** Provided records follows **
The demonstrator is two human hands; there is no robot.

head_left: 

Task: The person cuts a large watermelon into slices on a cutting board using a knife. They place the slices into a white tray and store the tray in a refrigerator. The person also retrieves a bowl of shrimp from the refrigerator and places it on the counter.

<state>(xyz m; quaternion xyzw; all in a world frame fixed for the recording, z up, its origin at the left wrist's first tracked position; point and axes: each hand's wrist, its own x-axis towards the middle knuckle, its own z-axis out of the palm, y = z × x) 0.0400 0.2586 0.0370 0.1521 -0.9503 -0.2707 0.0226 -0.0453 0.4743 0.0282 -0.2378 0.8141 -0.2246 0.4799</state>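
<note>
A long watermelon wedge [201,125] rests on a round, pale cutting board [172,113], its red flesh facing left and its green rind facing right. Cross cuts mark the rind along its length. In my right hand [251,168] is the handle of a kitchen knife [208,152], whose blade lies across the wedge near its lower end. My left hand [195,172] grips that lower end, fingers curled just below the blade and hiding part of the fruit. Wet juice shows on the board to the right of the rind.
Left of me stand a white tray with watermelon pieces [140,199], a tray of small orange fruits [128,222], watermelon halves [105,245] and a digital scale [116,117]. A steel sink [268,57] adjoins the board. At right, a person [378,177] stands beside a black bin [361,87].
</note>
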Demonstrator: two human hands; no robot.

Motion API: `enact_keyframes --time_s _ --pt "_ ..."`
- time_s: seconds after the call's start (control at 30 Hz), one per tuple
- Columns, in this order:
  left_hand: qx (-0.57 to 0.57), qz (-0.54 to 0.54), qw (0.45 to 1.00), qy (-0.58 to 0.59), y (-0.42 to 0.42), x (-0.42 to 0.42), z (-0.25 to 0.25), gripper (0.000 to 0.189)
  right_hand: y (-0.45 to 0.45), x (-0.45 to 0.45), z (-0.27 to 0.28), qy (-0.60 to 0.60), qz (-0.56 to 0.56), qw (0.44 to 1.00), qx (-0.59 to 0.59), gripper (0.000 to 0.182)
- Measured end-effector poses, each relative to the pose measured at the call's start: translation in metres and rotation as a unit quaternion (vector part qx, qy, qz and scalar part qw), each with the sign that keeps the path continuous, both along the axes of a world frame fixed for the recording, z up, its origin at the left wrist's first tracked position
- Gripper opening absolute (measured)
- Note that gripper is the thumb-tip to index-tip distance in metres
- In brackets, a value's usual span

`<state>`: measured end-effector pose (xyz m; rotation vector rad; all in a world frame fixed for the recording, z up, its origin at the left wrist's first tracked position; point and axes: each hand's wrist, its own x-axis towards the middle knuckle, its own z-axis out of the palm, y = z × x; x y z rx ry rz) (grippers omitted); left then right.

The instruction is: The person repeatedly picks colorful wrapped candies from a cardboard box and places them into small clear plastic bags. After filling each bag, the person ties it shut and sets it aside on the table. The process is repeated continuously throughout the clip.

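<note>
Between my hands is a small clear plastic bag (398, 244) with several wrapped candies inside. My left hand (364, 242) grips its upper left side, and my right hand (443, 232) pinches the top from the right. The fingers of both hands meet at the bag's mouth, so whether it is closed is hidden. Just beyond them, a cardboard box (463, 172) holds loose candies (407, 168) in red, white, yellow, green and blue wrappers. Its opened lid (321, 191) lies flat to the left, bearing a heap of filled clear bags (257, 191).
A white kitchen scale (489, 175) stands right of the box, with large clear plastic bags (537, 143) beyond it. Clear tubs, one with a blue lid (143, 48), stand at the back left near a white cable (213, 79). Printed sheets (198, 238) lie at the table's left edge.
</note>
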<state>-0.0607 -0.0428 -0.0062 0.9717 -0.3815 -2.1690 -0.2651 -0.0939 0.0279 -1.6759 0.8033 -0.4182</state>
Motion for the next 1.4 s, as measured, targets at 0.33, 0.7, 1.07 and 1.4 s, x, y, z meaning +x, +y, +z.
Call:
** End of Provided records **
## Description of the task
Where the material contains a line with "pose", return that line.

## Answer section
- Measured end-effector poses, each relative to the pose measured at the call's start: translation in metres and rotation as a unit quaternion (vector part qx, qy, qz and scalar part qw), each with the sign that keeps the path continuous, both along the axes of a world frame fixed for the recording, z up, its origin at the left wrist's first tracked position
`<state>`: measured end-effector pose (xyz m; rotation vector rad; all in a world frame fixed for the recording, z up, its origin at the left wrist's first tracked position; point and axes: each hand's wrist, its own x-axis towards the middle knuckle, its own z-axis out of the palm, y = z × x; x y z rx ry rz) (grippers omitted); left then right.

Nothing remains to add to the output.